どちらかというと自分の無茶が分かってて、不安になっているように見える。
「どんだけ無体なことさせるつもりですか、あんたは?」
「いや、そこまでの事態にはならないと思うけど……万が一はある、かも」
彼女はそう言って、ちらりとジェット・バレルの顔色をうかがう。
どうやら、確約しなければ話は進みそうにない。
彼女のような人間に目をつけられたのが運の尽きだったと諦め、ジェット・バレルは首を縦に動かした。

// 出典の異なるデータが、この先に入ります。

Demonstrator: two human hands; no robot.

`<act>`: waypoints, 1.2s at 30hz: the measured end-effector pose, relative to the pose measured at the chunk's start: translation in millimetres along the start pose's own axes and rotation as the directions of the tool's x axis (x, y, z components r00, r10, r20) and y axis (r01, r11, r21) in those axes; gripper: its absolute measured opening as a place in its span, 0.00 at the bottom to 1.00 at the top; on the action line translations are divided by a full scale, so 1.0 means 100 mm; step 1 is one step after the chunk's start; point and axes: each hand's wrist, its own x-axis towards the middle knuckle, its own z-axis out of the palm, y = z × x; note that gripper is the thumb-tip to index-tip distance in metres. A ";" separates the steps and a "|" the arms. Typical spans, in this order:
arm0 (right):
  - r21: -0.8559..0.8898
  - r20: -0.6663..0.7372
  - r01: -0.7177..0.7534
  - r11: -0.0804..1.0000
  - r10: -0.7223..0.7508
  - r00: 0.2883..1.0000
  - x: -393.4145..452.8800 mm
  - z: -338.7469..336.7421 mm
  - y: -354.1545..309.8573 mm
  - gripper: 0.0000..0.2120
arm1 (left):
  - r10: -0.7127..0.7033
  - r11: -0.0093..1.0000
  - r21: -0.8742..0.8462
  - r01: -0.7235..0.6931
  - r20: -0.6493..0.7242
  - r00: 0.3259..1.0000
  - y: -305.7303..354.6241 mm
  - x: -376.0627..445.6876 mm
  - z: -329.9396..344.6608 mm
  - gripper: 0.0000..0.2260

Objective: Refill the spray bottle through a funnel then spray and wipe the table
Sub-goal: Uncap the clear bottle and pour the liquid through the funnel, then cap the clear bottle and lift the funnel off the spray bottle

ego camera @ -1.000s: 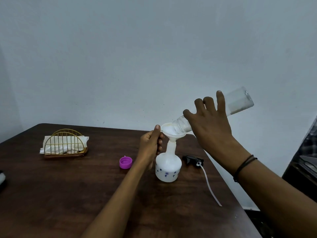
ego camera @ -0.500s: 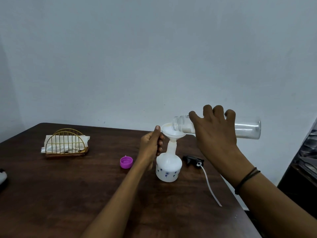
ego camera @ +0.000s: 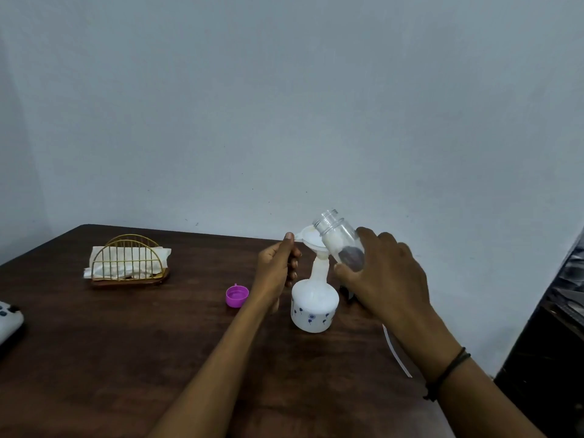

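Observation:
A white spray bottle body with small blue flowers stands on the dark wooden table. A white funnel sits in its neck. My left hand pinches the funnel's rim from the left. My right hand grips a clear plastic bottle, tilted with its open mouth up and to the left, just right of the funnel. The black spray head is mostly hidden behind my right hand; its white tube trails toward the table's right edge.
A purple cap lies left of the spray bottle. A gold wire holder with white napkins stands at the back left. A white remote-like object lies at the left edge. Dark furniture is beyond the table's right edge.
My right hand has swung the clear bottle from pouring into the funnel, through level, to mouth-up, and has come down closer to the table. My left hand still holds the funnel.

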 end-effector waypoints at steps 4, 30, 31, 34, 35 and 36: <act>0.264 -0.042 -0.032 0.964 0.045 0.998 -0.12 0.17 -0.09 0.22 | 0.006 0.999 0.032 -0.005 -0.023 1.000 0.00 0.04 -0.10 0.19; 0.798 -0.037 -0.001 0.603 0.050 0.998 -0.24 1.33 -0.86 0.27 | -0.219 0.054 0.993 -0.101 0.110 0.969 -0.61 0.52 -1.17 0.20; 0.797 -0.034 0.000 0.604 0.045 0.998 -0.22 1.33 -0.87 0.27 | -0.216 0.082 0.992 -0.092 0.108 0.970 -0.61 0.54 -1.17 0.18; 0.799 -0.014 -0.008 0.601 0.031 0.999 -0.17 1.36 -0.88 0.26 | -0.121 0.294 0.955 0.025 0.011 0.993 -0.54 0.50 -1.16 0.16; 0.803 -0.006 -0.012 0.596 0.029 1.000 -0.16 1.36 -0.88 0.26 | -0.046 0.422 0.905 0.060 -0.045 0.998 -0.50 0.46 -1.16 0.16; 0.809 -0.002 -0.016 0.587 0.030 1.000 -0.16 1.37 -0.88 0.26 | 0.026 0.544 0.835 0.079 -0.111 0.994 -0.45 0.43 -1.15 0.17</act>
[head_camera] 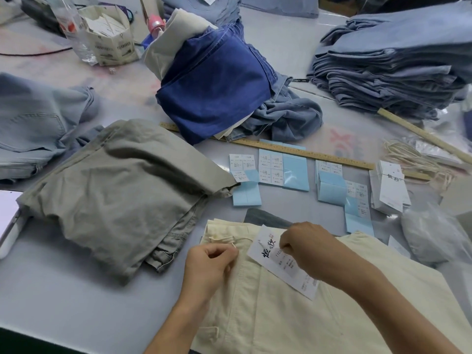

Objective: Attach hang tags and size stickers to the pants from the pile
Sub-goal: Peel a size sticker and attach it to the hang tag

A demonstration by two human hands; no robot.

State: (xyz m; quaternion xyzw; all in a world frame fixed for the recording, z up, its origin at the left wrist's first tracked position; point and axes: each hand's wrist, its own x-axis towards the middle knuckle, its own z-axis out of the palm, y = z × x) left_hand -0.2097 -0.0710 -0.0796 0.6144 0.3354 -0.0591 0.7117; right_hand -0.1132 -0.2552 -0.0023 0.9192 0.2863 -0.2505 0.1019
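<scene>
Cream pants (268, 315), a white hang tag (286, 267) with black lettering, grey-green pants (115, 190), pale-blue sticker sheets (293, 172).

I see a long wooden ruler (301, 150) lying flat across the pale tabletop (76, 290), its far end tucked under heaped cloth. A second wooden ruler (421, 135) runs slantwise at my right. At the far left stands a clear plastic bottle (72, 26), just beside a printed paper bag (112, 44). A black cable (35, 52) trails near them. A pink-capped object (155, 23) sits behind. A white device (10, 221) lies at the left edge.
</scene>
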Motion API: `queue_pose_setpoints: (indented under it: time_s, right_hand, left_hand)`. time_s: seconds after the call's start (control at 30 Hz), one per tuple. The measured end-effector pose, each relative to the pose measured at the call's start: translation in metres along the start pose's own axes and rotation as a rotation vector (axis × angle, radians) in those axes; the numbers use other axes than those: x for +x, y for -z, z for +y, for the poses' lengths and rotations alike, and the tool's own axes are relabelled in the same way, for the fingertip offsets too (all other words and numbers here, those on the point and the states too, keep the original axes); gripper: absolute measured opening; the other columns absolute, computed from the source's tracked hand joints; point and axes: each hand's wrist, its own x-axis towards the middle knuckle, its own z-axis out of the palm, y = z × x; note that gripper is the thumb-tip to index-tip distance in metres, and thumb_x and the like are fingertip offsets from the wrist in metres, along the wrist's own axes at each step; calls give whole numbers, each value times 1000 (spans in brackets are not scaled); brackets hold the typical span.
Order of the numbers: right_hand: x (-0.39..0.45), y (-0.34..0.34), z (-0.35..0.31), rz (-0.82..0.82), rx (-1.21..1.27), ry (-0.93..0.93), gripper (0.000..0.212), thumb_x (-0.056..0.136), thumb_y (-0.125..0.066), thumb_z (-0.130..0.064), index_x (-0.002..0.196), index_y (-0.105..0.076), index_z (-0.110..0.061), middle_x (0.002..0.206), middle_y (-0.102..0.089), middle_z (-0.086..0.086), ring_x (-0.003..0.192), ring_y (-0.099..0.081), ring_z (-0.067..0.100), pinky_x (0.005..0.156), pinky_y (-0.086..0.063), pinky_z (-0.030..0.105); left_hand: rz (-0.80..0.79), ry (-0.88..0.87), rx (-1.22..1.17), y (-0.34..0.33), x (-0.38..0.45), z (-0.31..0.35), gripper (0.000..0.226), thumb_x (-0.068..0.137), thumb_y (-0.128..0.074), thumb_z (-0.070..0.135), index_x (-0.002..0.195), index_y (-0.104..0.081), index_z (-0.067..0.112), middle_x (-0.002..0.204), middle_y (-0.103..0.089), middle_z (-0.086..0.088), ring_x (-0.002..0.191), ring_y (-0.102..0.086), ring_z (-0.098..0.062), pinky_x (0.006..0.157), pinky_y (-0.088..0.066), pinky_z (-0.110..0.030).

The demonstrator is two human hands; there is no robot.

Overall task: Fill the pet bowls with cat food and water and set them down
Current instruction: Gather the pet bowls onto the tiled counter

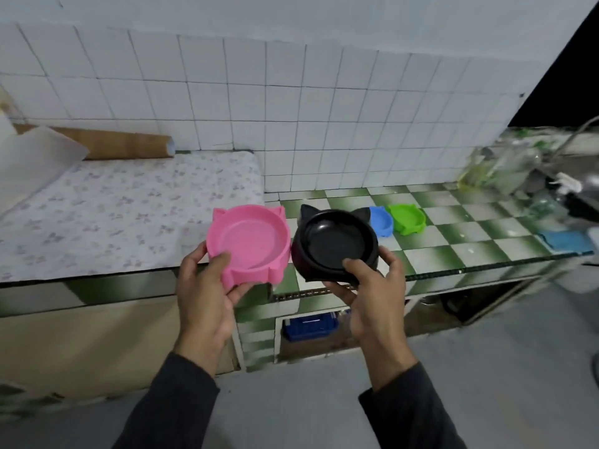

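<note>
- Plainly, both bowls hang in the air over the front edge of the surface [453,222]: the left hand [204,286] pinches the pink bowl [249,244], thumb on its rim and fingers beneath; the right hand [372,286] grips the black bowl [337,244] likewise.
- Either could slip and drop to the floor, since each grip holds only the near rim.
- Both look empty.
- Open checkered room lies ahead; a blue bowl [381,220] and green bowl [406,218] crowd the back.

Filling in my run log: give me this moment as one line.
left hand: holds pink bowl, empty | right hand: holds black bowl, empty | blue bowl, green bowl: on counter
</note>
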Motion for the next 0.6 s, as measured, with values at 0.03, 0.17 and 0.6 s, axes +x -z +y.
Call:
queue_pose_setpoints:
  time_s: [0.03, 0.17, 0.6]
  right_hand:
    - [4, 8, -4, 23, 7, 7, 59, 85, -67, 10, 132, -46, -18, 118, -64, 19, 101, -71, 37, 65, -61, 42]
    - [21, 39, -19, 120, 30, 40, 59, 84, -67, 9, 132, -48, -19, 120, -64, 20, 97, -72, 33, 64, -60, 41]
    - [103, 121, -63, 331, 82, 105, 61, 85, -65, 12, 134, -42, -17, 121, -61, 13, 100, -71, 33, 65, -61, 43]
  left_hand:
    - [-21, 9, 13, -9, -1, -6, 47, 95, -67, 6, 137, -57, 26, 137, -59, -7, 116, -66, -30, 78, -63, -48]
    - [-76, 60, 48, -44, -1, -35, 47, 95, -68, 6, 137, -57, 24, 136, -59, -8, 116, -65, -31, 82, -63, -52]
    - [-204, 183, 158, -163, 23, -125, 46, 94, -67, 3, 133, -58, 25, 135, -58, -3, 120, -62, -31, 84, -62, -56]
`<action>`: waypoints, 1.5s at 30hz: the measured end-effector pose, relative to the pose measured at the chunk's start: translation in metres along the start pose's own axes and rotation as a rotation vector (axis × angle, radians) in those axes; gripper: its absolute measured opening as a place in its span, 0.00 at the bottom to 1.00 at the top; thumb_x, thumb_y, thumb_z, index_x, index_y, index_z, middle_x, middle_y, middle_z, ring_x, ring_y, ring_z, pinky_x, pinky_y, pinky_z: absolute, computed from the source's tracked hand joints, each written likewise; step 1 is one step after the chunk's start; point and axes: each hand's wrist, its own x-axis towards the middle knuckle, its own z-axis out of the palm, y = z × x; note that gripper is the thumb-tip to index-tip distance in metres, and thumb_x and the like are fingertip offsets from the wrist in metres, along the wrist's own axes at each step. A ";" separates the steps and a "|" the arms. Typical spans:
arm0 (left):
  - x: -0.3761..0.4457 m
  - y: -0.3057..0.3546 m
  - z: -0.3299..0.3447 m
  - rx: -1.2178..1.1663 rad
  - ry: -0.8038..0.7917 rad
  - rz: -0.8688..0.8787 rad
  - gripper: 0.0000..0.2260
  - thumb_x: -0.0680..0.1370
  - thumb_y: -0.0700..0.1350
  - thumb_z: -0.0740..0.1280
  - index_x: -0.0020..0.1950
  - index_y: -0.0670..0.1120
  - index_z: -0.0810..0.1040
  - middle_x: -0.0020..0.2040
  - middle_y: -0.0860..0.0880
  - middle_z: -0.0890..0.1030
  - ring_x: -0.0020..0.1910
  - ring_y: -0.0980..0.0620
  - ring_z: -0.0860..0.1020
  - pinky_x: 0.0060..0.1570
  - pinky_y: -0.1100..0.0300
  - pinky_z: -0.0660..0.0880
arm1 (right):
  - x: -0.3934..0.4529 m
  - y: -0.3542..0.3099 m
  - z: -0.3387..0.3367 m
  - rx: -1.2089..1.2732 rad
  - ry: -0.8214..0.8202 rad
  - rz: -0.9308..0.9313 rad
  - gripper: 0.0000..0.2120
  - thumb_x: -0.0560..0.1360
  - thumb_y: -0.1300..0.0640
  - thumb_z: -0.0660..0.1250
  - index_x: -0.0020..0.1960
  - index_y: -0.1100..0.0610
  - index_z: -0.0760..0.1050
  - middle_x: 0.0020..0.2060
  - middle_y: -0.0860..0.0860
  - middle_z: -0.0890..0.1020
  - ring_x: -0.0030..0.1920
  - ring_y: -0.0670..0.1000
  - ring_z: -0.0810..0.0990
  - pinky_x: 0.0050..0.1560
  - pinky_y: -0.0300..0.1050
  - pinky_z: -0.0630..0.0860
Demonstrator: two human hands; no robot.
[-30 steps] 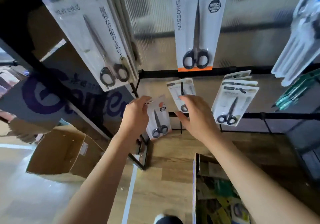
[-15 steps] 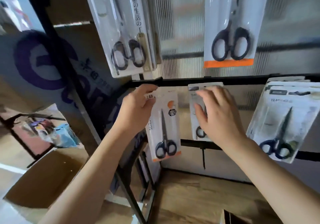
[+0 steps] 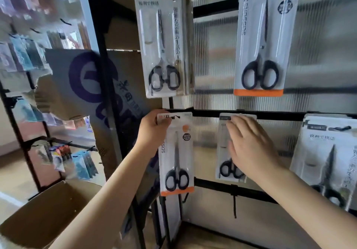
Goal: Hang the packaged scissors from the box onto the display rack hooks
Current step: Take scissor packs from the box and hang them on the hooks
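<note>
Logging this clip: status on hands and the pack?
Left hand pinches orange pack top at rail. Right hand flat on neighbour pack. Nothing blocking.

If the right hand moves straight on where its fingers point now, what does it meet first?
The right hand points up and left, flat over a scissors pack. Going on, it would likely reach that pack's top, then the black rail; depth is unclear.
</note>
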 end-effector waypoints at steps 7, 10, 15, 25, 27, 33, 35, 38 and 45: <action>0.012 -0.007 0.002 -0.049 -0.039 0.021 0.06 0.79 0.42 0.64 0.50 0.53 0.78 0.46 0.42 0.81 0.40 0.49 0.74 0.36 0.59 0.71 | -0.001 0.000 0.005 -0.066 0.027 -0.008 0.23 0.64 0.66 0.73 0.59 0.69 0.76 0.58 0.64 0.78 0.63 0.64 0.74 0.65 0.62 0.68; 0.013 -0.011 0.004 -0.052 -0.032 0.033 0.06 0.79 0.42 0.64 0.49 0.52 0.78 0.45 0.43 0.81 0.40 0.49 0.74 0.36 0.60 0.70 | -0.002 -0.002 0.006 -0.073 0.028 0.001 0.24 0.64 0.65 0.73 0.59 0.69 0.77 0.60 0.64 0.77 0.64 0.65 0.73 0.65 0.62 0.69; 0.021 -0.020 0.015 -0.031 -0.028 0.024 0.07 0.79 0.41 0.64 0.45 0.54 0.77 0.41 0.49 0.80 0.38 0.52 0.74 0.35 0.61 0.71 | -0.003 -0.003 0.007 -0.083 0.020 0.005 0.23 0.64 0.66 0.73 0.59 0.68 0.77 0.61 0.63 0.77 0.65 0.64 0.72 0.66 0.61 0.68; 0.047 -0.025 0.056 0.005 -0.019 -0.033 0.09 0.78 0.38 0.63 0.59 0.41 0.75 0.46 0.49 0.76 0.36 0.58 0.72 0.24 0.75 0.67 | -0.006 0.002 0.012 -0.173 0.060 -0.034 0.22 0.66 0.66 0.71 0.60 0.66 0.77 0.61 0.63 0.77 0.66 0.63 0.71 0.69 0.57 0.63; 0.048 -0.028 0.056 0.043 -0.020 -0.024 0.10 0.79 0.39 0.64 0.59 0.42 0.76 0.50 0.47 0.77 0.39 0.55 0.74 0.29 0.73 0.69 | -0.006 0.002 0.015 -0.178 0.050 -0.044 0.21 0.68 0.66 0.69 0.60 0.67 0.76 0.62 0.63 0.76 0.67 0.64 0.70 0.70 0.59 0.63; 0.019 -0.038 0.046 0.238 0.167 0.090 0.21 0.78 0.46 0.64 0.70 0.45 0.65 0.64 0.48 0.74 0.60 0.48 0.73 0.54 0.58 0.72 | -0.012 0.001 0.011 -0.204 0.068 -0.022 0.23 0.71 0.64 0.67 0.66 0.64 0.72 0.70 0.61 0.68 0.72 0.61 0.64 0.72 0.60 0.56; -0.011 -0.050 0.051 0.231 0.236 0.055 0.25 0.78 0.46 0.64 0.72 0.43 0.61 0.66 0.43 0.70 0.65 0.44 0.69 0.63 0.49 0.69 | -0.024 0.001 0.011 -0.252 0.059 -0.030 0.24 0.74 0.62 0.64 0.70 0.61 0.68 0.73 0.59 0.64 0.74 0.59 0.60 0.73 0.59 0.54; -0.072 -0.078 0.070 0.192 0.158 -0.021 0.24 0.77 0.44 0.65 0.71 0.43 0.62 0.62 0.45 0.70 0.60 0.43 0.70 0.59 0.51 0.70 | -0.056 0.003 0.016 -0.307 0.015 -0.030 0.29 0.75 0.59 0.63 0.74 0.59 0.61 0.75 0.57 0.59 0.75 0.57 0.55 0.74 0.59 0.50; -0.192 -0.140 0.155 0.314 -0.300 0.136 0.23 0.78 0.42 0.64 0.72 0.41 0.63 0.62 0.44 0.70 0.64 0.47 0.67 0.63 0.54 0.65 | -0.166 0.013 0.021 -0.428 -0.107 -0.017 0.30 0.77 0.54 0.60 0.77 0.58 0.54 0.76 0.54 0.57 0.75 0.54 0.54 0.74 0.57 0.53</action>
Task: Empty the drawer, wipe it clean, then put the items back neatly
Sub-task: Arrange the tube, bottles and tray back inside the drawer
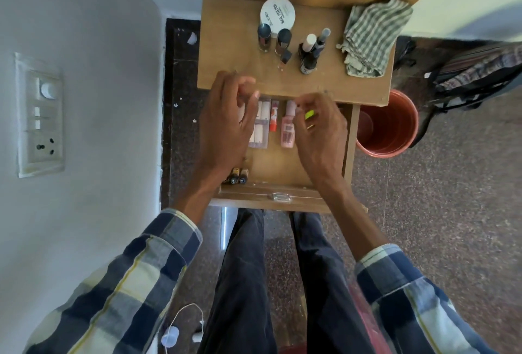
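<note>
Two hands over an open drawer, head view.

The left hand (226,124) is held above the drawer (278,167) with fingers loosely curled; nothing is seen in its grasp. The right hand (322,133) is curled round a small yellow-green item (309,114), mostly hidden, with its fingertips at the cap of a pink bottle (288,127) laid flat inside. An orange tube (273,115) and pale packets (262,124) are lined up beside the bottle, small dark bottles (238,177) near the front. On the tabletop (226,51) are stood nail polish bottles (309,51), a round white tub (277,13) and a checked cloth (372,34). A copper-coloured bin (388,124) is set on the floor to the right.
</note>
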The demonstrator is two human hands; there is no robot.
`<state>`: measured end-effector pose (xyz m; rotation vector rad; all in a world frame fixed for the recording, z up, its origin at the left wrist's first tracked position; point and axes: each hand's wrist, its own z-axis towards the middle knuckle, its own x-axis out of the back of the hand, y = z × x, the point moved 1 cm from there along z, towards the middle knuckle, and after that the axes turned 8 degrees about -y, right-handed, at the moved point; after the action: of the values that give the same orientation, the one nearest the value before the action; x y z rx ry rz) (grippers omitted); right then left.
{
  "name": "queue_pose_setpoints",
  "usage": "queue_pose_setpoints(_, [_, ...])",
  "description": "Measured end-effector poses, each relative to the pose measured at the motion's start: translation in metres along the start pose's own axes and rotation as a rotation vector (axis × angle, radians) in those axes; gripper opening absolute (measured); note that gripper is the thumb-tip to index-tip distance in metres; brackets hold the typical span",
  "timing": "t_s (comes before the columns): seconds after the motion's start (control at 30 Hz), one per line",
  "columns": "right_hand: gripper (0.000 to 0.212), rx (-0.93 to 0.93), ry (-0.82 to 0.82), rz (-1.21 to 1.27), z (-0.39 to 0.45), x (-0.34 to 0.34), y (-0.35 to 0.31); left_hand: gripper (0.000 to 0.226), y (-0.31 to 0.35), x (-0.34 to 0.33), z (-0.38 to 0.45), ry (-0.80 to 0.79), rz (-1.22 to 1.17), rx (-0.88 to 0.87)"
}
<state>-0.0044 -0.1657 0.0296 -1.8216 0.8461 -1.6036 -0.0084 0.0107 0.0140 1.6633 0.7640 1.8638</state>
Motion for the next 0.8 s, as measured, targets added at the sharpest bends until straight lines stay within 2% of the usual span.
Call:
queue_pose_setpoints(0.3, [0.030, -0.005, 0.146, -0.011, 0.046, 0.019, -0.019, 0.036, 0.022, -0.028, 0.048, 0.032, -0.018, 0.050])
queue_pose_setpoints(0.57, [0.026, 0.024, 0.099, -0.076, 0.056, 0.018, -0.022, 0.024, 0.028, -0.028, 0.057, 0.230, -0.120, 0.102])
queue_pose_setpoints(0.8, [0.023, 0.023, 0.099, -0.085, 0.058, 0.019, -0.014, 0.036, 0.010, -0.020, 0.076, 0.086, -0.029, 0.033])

それを見ると、彼女はつるりとしたカウル状のペルソナに手をやり、困っているかのように、その表面に軽く爪を立てた。上手い説明を思いつかない、とでも言いたげな仕草だ。
「結局、どういう理由なんです?」
「……ま、大したこっちゃないんだ」
その声色は、わざとらしく軽薄を装っていて──ひどく信頼できないような台詞に思える。それでも陸朗は辛抱強く、彼女の次の言葉を待った。
そして。
「まずはキミにも、見てもらおうと思ってさ。僕の……『敵』ってやつをね」
「敵……?」
「そう、敵だ。そしてキミにとっても敵となる。いや……敵であった、そして今も敵である、と言うべきかな?」
「どういう意味……です?」
「……僕はキミを知っている。キミの人となりを調べたから、キミのことには相当詳しい。だから知っている、キミがどうしてあそこで、あの場所でくすぶっていたのかをね」
「……っ!?」
ジェット・バレルの仮面の下で、陸朗の顔が強ばる。
「話はそこまでだ。あとは……来ればわかるよ」
「……っ!!」
言うべき言葉が見当たらず、憎々しげにストレーガを見る。
だがもう、彼女はそれ以上言葉を重ねようとしなかった。静かに踵を返すと、エレベーション・ドライバのシャフトの中へと、身を躍らせる。
結局、望んだ答えを得られないまま、陸朗は彼女を追いかけるほかなかった。